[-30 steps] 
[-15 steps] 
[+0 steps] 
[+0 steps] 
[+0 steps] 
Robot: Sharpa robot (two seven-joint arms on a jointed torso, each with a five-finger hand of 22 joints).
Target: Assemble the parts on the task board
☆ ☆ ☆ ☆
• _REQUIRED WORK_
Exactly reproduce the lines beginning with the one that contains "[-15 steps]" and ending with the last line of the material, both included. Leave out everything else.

• _REPLY TO THE EXERCISE_
[-15 steps] 
[+0 steps] 
[+0 steps] 
[+0 steps] 
Robot: Sharpa robot (two seven-joint arms on a jointed torso, each with a five-finger hand of 22 joints).
Target: Assemble the parts on the task board

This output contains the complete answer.